None of this matters if the bill does not progress after the stage one vote. Should the bill clear stage one, however, it will be necessary to deal with the issue of legislative competence, presumably by seeking a section 30 Order under the 1998 Act. The effect of such an Order would be to vary the list of reserved matters in Schedule 5 of the 1998 Act, either permanently or (more likely) temporarily, so that Holyrood is able to legislate on medicines and regulate the health professions. A Section 30 order could also vary the powers of Scottish ministers, in this case the power required for s15(8) to work as intended. But section 30 Orders are neither straightforward nor guaranteed: they require the consent of three legislative chambers (both Houses of the UK Parliament, and Holyrood). Requests are not always granted (Nicola Sturgeon’s request for an Order to allow Holyrood to legislate for an independence referendum was declined in 2017), and when they are, the process can take 12-18 months. As the example from 2017 shows, politics can play a crucial role in any decision about whether or not to make an Order.

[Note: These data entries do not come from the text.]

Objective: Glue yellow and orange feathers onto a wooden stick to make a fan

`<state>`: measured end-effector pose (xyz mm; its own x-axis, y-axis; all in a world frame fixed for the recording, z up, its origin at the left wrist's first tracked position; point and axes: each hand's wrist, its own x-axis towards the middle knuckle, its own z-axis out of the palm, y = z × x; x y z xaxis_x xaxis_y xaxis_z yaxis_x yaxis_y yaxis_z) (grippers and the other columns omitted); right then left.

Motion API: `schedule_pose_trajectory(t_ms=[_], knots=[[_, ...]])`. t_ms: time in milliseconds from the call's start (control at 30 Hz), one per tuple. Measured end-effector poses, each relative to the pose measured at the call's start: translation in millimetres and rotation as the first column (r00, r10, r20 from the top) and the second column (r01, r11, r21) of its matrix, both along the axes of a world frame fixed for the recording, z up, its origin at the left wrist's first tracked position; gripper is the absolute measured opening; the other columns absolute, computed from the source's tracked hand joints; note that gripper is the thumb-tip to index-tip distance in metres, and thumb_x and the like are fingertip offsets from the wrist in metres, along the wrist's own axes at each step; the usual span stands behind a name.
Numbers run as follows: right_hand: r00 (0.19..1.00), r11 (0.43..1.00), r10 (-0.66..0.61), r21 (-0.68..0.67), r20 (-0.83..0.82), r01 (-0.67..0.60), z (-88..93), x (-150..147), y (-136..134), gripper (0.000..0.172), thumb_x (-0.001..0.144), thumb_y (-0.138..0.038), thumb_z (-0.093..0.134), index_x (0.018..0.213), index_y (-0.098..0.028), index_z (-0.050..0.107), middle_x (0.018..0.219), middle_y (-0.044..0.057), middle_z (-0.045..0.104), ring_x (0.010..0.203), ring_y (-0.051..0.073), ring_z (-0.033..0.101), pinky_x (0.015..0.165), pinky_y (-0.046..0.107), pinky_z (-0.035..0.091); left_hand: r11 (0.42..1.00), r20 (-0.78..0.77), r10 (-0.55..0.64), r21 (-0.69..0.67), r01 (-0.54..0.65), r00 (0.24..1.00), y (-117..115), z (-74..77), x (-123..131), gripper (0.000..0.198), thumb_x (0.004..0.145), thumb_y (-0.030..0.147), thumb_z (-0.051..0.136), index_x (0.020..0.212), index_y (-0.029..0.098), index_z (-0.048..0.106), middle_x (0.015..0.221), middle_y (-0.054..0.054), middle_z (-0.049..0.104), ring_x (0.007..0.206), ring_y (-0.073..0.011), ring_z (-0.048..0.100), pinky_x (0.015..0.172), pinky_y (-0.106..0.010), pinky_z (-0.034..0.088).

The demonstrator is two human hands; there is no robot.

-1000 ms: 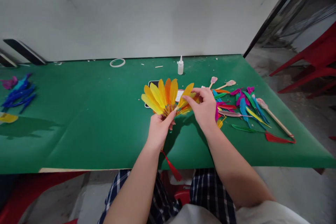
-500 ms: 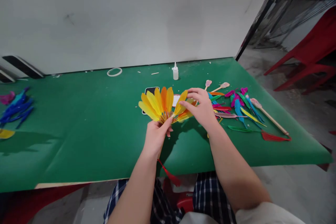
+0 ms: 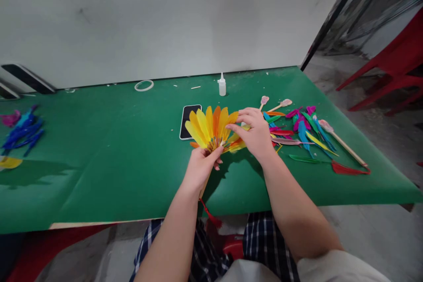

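My left hand [image 3: 201,165] is closed round the base of a fan of yellow and orange feathers [image 3: 207,127], its thumb pressed at the quill ends. Below that hand a wooden handle [image 3: 204,187] sticks out, with a red tassel [image 3: 213,219] hanging over the table's front edge. Thumb and fingers of my right hand [image 3: 253,130] pinch a yellow-orange feather [image 3: 232,118] at the fan's right side. More yellow and orange feathers show under the right hand. Just behind the fan lies a phone [image 3: 187,119] on the green table [image 3: 132,176].
A white glue bottle [image 3: 222,87] stands near the wall. Loose coloured feathers [image 3: 301,130] and a tasselled stick [image 3: 346,147] lie at right. Blue feathers [image 3: 24,132] are at far left, a white ring [image 3: 144,85] at the back. A red chair [image 3: 393,61] stands beyond.
The fan has shifted slightly right and turned, uncovering more of the phone. My right hand still pinches at its right side. The view has moved a little.
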<state>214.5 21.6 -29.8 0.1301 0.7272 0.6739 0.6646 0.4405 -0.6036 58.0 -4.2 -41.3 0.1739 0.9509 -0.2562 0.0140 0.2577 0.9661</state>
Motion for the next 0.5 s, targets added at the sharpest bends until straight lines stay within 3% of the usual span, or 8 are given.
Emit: schedule_pose_trajectory(t_ms=[500], knots=[[0.999,0.998,-0.009,-0.061,0.031,0.011,-1.2,-1.0,1.9,0.013,0.071,-0.029,0.066,0.062,-0.021,0.062,0.072,0.001,0.064,0.080,0.017,0.055,0.077,0.035,0.043,0.998,0.056,-0.033,-0.053,0.036,0.998,-2.0,3.1,1.8,0.024,0.066,0.031,0.067,0.075,0.009,0.062,0.047,0.003,0.051,0.039,-0.0052,0.044,0.036,-0.016,0.035]])
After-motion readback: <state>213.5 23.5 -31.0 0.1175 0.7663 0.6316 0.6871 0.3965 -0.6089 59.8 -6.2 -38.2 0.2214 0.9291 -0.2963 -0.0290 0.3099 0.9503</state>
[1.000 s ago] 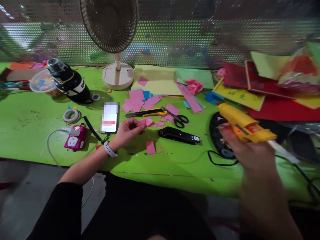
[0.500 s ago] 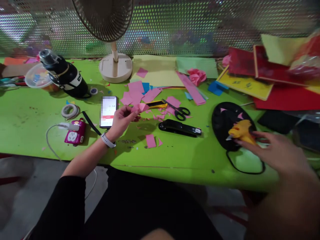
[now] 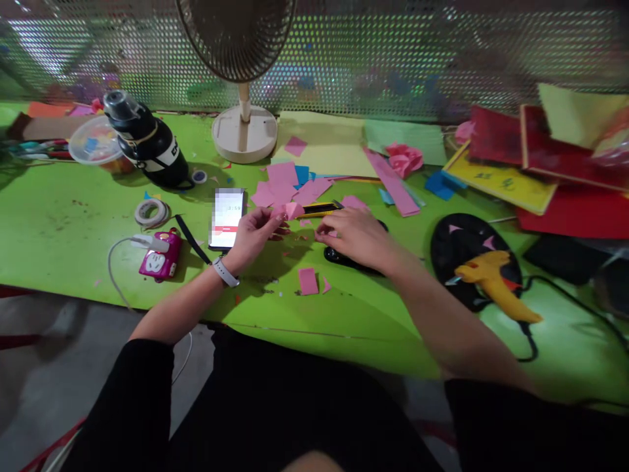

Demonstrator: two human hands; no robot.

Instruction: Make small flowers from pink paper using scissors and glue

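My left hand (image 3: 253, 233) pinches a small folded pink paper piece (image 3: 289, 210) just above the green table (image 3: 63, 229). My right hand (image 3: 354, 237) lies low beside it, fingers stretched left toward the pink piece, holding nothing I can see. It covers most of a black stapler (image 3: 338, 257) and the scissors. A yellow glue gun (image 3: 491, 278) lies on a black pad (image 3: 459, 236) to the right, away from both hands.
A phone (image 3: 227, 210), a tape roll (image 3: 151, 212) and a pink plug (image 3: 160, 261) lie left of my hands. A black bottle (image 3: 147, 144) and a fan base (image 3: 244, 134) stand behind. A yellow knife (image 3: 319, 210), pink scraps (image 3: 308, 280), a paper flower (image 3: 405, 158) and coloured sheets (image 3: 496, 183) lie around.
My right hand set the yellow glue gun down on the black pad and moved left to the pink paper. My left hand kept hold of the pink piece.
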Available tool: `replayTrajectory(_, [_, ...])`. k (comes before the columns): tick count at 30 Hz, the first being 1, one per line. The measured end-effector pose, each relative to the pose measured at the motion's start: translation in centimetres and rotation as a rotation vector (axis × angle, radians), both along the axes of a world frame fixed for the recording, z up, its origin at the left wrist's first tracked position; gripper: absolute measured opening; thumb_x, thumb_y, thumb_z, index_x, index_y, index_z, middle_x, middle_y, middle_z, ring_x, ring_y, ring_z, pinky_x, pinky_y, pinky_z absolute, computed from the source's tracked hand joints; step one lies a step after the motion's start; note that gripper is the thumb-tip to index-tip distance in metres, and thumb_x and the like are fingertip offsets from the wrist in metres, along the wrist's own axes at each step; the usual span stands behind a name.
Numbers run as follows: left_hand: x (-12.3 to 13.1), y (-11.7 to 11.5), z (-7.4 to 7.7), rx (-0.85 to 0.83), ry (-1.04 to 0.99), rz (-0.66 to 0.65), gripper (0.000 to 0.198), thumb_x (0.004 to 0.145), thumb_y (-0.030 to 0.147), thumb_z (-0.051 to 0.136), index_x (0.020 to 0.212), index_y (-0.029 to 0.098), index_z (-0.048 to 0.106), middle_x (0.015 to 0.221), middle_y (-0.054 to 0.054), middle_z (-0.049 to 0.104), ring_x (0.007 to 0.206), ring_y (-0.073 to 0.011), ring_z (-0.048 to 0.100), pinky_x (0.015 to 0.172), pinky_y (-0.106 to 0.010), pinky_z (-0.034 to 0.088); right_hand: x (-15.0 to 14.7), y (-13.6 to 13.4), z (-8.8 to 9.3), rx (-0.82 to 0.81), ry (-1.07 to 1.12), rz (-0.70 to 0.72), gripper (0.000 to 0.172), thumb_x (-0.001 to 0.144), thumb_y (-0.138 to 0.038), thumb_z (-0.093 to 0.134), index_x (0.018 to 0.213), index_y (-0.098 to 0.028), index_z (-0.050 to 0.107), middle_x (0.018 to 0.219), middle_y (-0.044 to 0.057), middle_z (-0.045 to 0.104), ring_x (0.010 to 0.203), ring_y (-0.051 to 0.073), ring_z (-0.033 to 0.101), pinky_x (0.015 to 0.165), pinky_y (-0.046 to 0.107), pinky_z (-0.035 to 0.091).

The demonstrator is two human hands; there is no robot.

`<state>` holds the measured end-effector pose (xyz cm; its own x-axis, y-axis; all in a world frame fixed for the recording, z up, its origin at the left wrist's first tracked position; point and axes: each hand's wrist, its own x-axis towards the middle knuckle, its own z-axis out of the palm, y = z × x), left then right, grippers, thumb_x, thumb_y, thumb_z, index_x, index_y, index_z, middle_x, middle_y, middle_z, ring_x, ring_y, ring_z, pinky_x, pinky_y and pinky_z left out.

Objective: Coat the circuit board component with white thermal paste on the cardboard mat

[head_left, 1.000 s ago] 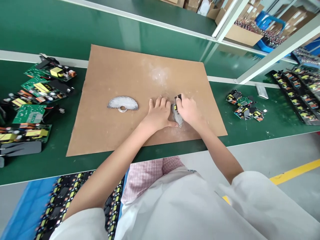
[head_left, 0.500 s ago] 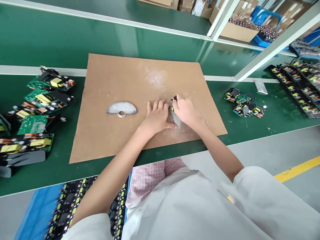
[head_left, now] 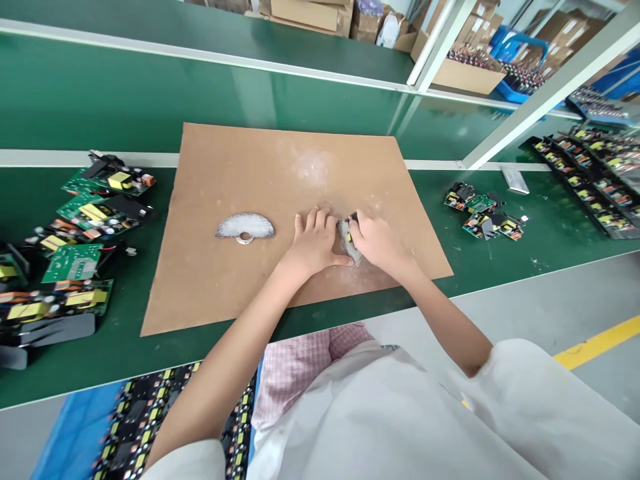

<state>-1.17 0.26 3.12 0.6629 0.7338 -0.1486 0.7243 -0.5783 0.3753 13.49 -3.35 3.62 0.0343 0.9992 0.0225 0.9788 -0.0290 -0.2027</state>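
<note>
My left hand [head_left: 315,243] lies flat on the brown cardboard sheet [head_left: 240,167], fingers stretched out. Its thumb touches the lower end of a grey, rough-faced piece [head_left: 349,241], partly hidden under my right hand. Closed fingers of my right hand [head_left: 376,241] pinch a small circuit board [head_left: 355,217] against that piece; only a dark edge and a bit of yellow show. Left of my hands, a grey half-disc [head_left: 245,225] with a small ring at its straight side rests on the cardboard.
Larger circuit boards [head_left: 75,261] are piled on the green bench at left. Several small boards [head_left: 483,210] lie at right, near a silver block [head_left: 515,181] and black trays of boards [head_left: 585,180]. A white post [head_left: 540,87] slants across the right. Below the bench sits a blue bin [head_left: 75,427].
The view has tilted slightly, so the bench sits a little lower. My right hand has shifted slightly over the grey piece, still pinching the board. My left hand stays in place.
</note>
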Motion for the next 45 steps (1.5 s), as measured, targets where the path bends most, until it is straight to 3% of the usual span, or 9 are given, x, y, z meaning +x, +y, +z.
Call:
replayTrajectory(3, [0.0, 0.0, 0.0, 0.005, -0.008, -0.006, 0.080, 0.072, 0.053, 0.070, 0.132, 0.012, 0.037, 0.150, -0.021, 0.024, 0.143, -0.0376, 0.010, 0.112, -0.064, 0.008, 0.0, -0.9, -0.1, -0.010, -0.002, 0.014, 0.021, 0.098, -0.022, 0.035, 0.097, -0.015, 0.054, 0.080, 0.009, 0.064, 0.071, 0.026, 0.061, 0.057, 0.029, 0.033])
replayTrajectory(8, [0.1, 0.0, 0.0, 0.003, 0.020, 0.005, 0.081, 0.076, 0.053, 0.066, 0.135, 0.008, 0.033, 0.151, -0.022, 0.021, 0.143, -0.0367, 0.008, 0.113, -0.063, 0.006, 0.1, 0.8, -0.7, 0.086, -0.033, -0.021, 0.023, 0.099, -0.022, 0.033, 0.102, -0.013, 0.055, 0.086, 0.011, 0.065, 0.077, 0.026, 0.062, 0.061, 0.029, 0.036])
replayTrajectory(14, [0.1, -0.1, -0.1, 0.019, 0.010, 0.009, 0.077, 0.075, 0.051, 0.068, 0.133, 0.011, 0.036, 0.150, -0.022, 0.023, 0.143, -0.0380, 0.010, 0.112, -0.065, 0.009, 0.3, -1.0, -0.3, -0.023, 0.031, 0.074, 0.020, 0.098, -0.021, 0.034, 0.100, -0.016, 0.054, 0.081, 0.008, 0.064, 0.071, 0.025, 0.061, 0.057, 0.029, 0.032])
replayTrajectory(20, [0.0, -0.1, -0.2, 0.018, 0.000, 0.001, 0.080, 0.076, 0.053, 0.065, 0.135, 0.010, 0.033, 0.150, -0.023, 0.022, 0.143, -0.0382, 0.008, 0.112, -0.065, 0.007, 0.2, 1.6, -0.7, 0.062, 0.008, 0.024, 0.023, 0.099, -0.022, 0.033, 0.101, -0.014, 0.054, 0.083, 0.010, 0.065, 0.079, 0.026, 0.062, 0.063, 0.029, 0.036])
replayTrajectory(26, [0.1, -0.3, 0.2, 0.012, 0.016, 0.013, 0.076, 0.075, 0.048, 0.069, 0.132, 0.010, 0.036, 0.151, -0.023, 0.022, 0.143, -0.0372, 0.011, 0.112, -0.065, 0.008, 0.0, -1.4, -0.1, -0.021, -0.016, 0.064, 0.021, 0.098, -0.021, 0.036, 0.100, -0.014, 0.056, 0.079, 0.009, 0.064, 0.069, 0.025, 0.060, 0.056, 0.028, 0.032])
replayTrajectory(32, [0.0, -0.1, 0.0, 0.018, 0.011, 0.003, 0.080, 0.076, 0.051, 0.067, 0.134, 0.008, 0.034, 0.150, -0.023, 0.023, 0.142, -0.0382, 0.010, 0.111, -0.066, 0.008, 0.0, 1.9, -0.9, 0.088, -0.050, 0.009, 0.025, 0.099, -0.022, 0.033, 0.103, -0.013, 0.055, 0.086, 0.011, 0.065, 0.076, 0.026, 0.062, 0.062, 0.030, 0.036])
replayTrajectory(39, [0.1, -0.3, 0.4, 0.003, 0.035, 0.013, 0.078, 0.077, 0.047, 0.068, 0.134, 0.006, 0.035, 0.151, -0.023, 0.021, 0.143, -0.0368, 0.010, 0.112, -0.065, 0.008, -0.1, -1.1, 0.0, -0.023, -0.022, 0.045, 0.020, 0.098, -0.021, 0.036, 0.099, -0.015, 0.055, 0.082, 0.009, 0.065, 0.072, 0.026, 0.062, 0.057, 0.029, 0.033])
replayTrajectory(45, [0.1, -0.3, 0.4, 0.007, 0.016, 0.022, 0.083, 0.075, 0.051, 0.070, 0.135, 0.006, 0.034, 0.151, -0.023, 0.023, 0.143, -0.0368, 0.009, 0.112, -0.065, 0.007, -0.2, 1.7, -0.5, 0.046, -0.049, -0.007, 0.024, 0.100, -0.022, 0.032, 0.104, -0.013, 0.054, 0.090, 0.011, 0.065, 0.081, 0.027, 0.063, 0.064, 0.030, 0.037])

In our view, the bill as a whole requires a section 30 Order. But whether the issues with legislative competence affect the bill as a whole or are tied to particular provisions, there could be a long and contentious road ahead for the Assisted Dying Bill at Holyrood. There is considerable potential for conflict, not only around the hugely controversial issue of assisted dying itself, but also over divisive constitutional questions of devolved versus reserved powers.